One thing is clear, however: Destiny is a classic example of how New York's junior senator has embraced old-fashioned pork-barrel politics, first to build power in the state, then to extend it nationwide as she becomes a leading candidate for the Democratic presidential nomination.

And to fuel her rise, Clinton has relied on the controversial funding device known as "earmarking." The earmarks enabled her to win favor with important constituents, many of whom provided financial support for her campaigns.

In the case of Destiny, she teamed up with other New York lawmakers to secure federal backing for the private investment project. And she collected tens of thousands of dollars in campaign contributions from the developer and others associated with the project.

Nor does the Syracuse project stand alone. From the beginning of her Senate career, Clinton saw earmarks -- which enable lawmakers to bypass the normal budget process and insert narrowly drafted spending provisions directly into legislation -- as a key to funneling aid to a depressed area and building political power among normally Republican-leaning voters.

Since taking office in 2001, Clinton has delivered $500 million worth of earmarks that have specifically benefited 59 corporations.
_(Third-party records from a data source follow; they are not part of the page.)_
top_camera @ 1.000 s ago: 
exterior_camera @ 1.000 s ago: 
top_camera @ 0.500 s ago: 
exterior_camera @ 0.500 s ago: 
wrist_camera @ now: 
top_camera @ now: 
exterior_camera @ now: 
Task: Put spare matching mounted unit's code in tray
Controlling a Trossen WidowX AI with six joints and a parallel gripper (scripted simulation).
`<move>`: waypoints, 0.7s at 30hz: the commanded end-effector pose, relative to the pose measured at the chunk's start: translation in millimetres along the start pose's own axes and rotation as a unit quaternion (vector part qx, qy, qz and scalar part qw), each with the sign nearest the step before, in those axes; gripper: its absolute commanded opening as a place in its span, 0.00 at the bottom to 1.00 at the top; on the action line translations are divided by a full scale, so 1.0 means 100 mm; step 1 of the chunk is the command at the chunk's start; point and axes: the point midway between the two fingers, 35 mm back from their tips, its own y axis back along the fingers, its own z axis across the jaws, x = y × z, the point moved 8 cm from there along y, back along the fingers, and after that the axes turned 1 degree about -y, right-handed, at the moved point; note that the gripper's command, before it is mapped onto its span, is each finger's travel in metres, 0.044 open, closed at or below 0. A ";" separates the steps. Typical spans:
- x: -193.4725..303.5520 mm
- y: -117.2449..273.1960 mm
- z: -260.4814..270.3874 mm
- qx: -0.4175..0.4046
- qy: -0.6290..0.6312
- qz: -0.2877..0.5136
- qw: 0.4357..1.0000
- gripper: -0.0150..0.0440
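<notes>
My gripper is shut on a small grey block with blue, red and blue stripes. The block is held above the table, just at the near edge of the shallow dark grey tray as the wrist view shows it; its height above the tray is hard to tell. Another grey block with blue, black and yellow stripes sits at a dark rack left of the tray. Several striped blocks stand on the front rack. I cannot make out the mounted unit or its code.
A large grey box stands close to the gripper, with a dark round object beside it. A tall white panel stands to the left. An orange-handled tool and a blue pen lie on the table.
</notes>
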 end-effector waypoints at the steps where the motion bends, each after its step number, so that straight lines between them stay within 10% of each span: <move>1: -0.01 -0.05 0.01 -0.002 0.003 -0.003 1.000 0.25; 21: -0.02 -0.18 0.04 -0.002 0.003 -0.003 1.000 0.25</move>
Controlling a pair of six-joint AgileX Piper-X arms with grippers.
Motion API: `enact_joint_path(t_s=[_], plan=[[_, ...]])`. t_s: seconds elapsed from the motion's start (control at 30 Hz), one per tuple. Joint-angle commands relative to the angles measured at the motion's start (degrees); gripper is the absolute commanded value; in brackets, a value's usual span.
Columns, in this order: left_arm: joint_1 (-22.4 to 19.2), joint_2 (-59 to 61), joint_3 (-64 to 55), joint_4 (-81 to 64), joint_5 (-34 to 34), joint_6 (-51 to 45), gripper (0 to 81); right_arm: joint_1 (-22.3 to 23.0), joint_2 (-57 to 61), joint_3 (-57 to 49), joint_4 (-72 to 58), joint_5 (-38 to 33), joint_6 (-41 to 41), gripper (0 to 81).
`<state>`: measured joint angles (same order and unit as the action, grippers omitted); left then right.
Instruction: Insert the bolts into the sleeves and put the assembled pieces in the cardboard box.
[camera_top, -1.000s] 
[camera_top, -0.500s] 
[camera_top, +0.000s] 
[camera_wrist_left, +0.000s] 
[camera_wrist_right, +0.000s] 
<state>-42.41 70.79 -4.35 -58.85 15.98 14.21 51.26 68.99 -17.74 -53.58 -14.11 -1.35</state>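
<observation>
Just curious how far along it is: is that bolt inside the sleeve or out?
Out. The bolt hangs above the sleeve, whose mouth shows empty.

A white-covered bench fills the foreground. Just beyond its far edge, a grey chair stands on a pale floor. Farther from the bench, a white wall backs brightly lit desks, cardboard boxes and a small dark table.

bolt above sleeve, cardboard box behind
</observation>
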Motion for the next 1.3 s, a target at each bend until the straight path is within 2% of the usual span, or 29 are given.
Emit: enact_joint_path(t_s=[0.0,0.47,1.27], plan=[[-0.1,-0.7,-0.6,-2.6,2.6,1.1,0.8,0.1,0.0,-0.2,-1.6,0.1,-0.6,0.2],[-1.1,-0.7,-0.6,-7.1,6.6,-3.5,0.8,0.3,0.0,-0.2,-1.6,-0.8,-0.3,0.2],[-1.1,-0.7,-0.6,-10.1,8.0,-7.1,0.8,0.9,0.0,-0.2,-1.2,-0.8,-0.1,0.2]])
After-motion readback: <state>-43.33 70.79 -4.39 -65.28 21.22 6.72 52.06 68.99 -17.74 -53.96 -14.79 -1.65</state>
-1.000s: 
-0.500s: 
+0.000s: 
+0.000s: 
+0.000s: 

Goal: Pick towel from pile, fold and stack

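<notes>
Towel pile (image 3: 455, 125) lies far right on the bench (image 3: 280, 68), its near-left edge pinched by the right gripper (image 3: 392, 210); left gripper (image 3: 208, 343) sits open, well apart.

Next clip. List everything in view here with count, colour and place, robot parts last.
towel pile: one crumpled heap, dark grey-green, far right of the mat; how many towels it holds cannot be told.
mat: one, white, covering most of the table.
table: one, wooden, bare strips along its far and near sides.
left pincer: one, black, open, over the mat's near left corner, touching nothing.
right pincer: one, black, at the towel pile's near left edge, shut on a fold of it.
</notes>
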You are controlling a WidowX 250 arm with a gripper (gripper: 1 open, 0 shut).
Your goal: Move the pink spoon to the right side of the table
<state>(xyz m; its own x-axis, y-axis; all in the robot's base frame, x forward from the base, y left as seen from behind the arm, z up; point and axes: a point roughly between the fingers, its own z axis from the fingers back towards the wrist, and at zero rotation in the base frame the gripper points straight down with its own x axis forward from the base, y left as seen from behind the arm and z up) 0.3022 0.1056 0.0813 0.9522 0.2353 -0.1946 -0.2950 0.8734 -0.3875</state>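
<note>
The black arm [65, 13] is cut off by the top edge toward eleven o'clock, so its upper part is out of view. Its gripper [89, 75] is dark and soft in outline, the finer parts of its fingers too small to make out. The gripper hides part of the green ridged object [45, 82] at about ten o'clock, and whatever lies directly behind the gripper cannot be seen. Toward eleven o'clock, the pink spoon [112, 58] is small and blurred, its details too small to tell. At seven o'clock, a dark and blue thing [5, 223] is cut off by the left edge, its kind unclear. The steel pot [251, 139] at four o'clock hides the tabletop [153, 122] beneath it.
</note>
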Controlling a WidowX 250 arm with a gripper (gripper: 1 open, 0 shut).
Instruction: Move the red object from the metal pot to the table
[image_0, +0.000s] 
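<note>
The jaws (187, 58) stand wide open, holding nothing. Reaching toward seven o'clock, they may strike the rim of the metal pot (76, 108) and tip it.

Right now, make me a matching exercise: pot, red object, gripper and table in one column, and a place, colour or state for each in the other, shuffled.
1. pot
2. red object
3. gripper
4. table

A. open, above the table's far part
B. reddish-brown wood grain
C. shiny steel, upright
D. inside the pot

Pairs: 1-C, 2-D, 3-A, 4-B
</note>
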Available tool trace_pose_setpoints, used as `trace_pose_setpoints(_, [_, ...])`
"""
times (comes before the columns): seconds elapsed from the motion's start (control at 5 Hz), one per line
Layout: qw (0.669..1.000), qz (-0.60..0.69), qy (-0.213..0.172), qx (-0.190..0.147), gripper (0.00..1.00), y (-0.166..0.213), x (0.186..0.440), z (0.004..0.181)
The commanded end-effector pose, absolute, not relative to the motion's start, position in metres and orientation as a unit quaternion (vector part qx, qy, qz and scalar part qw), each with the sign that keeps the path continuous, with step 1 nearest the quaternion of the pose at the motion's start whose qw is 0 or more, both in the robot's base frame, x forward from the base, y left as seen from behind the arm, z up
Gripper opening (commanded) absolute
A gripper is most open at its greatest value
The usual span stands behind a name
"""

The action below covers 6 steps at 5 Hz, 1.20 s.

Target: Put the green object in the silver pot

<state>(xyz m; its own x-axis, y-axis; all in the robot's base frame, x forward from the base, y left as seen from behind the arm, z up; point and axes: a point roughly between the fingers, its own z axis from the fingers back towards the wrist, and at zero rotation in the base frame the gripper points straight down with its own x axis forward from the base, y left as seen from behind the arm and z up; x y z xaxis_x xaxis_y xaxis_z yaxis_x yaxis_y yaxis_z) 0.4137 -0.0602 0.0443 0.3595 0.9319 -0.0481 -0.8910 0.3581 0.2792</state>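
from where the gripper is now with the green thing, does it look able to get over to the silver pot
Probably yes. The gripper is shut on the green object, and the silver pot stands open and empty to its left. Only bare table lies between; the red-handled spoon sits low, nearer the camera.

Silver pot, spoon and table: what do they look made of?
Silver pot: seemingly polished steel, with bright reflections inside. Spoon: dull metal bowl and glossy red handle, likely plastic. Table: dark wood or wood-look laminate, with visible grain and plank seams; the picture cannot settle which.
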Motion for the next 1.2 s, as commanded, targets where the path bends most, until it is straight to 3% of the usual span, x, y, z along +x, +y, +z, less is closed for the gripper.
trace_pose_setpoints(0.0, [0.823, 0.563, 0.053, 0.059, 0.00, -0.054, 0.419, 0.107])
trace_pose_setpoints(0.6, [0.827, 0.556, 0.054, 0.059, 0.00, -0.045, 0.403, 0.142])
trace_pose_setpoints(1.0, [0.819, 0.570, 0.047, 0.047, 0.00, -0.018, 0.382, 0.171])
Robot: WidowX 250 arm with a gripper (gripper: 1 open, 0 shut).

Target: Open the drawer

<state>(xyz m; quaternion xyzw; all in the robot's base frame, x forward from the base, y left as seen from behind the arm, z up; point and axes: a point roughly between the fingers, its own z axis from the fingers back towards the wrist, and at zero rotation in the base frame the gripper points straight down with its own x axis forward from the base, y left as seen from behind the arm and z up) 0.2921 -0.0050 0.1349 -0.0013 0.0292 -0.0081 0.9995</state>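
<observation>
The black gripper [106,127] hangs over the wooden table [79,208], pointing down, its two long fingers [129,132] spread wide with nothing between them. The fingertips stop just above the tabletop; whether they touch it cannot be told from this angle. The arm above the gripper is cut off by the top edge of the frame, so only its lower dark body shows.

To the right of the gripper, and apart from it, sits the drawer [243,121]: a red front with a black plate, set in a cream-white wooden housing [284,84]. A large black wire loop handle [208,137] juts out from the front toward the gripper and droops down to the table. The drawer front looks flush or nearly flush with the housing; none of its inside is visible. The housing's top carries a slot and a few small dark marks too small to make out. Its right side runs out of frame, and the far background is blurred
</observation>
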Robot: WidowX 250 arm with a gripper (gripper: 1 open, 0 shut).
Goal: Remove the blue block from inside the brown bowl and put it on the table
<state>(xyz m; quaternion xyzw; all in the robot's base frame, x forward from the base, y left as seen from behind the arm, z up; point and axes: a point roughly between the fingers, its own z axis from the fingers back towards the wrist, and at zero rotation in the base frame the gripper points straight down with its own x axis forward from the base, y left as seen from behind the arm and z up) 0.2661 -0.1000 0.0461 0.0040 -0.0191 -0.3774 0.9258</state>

About 64% of those corporations provided funds to her campaigns through donations made by employees, executives, board members or lobbyists, a review by the Los Angeles Times shows.

All told, Clinton has earmarked more than $2.3 billion in federal appropriations for projects in her state since her election to the Senate, much of it for public works projects funded in conjunction with fellow Democratic Sen. Charles E. Schumer and others in the New York congressional delegation.

A different scale

Clinton is not the biggest earmarker in Congress; senior congressional leaders and members of the appropriations committees can and do write many more such provisions into the huge spending bills they draft. But Clinton does significantly more earmarking than most others with her relatively low level of seniority.

Clinton's staff said she used the earmark privilege effectively for her constituents and denied any connection between her legislative action and campaign contributions.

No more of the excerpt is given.